By Katti Gray
For some people, smoking and drinking go hand-in-hand. Those habits, however, may affect individuals’ ability to stand up or keep from falling down.
A new study showed that even after smokers with drinking problems stopped abusing alcohol, they still had trouble balancing.
This study's lead researcher was Thomas Paul Schmidt, MS, of the University of California, San Francisco radiology and biomedical imaging department and the San Francisco Veterans Affairs (VA) Medical Center.
Schmidt and his research team compared the postural stability of 115 smokers and non-smokers who were enrolled in Kaiser Permanente and VA out-patient treatment clinics for alcohol abusers to the postural stability of 71 smokers and non-smokers who were light drinkers. None of the study participants had hip, knee, back or other physical injuries or nerve damage that might affect their stability. All the study participants lived in the San Francisco area.
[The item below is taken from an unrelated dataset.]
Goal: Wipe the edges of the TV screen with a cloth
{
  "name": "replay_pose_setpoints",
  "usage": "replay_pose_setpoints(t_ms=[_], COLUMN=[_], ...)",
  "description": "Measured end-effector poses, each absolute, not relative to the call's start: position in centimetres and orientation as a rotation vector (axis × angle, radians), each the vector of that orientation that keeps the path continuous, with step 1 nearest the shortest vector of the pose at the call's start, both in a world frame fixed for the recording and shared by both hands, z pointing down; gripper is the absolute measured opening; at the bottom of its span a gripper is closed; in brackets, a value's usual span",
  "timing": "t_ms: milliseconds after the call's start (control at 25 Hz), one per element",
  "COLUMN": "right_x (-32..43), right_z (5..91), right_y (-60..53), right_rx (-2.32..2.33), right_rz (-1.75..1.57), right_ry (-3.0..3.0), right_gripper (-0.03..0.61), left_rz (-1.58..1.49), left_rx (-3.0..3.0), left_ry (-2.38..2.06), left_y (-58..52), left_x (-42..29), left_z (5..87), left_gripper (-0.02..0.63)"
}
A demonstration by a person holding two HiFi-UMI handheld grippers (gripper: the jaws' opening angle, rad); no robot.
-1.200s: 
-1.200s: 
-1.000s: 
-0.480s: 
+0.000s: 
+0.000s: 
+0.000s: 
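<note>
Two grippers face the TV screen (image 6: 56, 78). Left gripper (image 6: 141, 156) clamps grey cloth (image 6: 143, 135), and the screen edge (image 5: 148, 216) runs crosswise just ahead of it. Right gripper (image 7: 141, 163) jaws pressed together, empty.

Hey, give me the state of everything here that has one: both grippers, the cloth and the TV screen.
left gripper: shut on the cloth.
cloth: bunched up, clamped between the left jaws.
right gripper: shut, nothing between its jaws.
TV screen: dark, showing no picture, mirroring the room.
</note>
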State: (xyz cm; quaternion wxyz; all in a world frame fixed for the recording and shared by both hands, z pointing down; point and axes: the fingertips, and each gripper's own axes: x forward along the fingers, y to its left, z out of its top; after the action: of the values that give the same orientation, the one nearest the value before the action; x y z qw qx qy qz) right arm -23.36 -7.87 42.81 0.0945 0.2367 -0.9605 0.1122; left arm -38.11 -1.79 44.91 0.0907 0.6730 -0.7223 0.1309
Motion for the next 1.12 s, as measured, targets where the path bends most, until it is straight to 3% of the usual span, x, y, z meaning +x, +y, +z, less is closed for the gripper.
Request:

While drinking too much alcohol is known to cause some drinkers to stumble, these researchers set out to determine how well smokers who abused alcohol and those who did not abuse alcohol were able to maintain their balance.
One week, five weeks and 34 weeks after the study started, these researchers subjected the 115 smokers and non-smokers who were abstaining from alcohol to standard tests of people’s ability to stay balanced on their feet while their eyes were closed and while they were opened. After 40 weeks, the researchers administered the same tests to the smokers who were light drinkers.
Based on their findings, these researchers concluded that smokers who had been treated for alcohol abuse and were abstaining from alcohol performed ”significantly’’ poorer on tests of their ability to keep their balance than did non-smokers who also were abstaining from alcohol.
In addition, smokers who were light drinkers had worse test results than did non-smokers who were light drinkers, the researchers found.
"One of our key findings was that non-smoking [alcohol dependent] individuals improved significantly on a measure of postural stability over the course of eight months of sobriety," Schmidt said in a press release announcing the study. "Smoking [alcohol dependent] individuals exhibited no significant improvement across a similar time interval. This suggests that the [nervous and other systems] … responsible for postural stability are impacted by smoking — and even after chronic alcohol consumption has ceased."
He continued, "We hope that our findings will encourage more treatment providers to consider concurrent smoking cessation treatment within the greater context of treatment for [alcohol dependence]. We also hope that individuals in treatment may consider smoking cessation as an aid for facilitating a more speedy recovery."
It’s estimated that anywhere from 60 percent to 90 percent of those being treated for alcohol abuse are chronic smokers, these researchers wrote.
This study was published online April 8 in Alcoholism: Clinical & Experimental Research.
The National Institutes of Health and San Francisco VA funded this study.
These researchers said they had no financial or other conflicts of interest that would affect this study’s design, analysis or outcomes.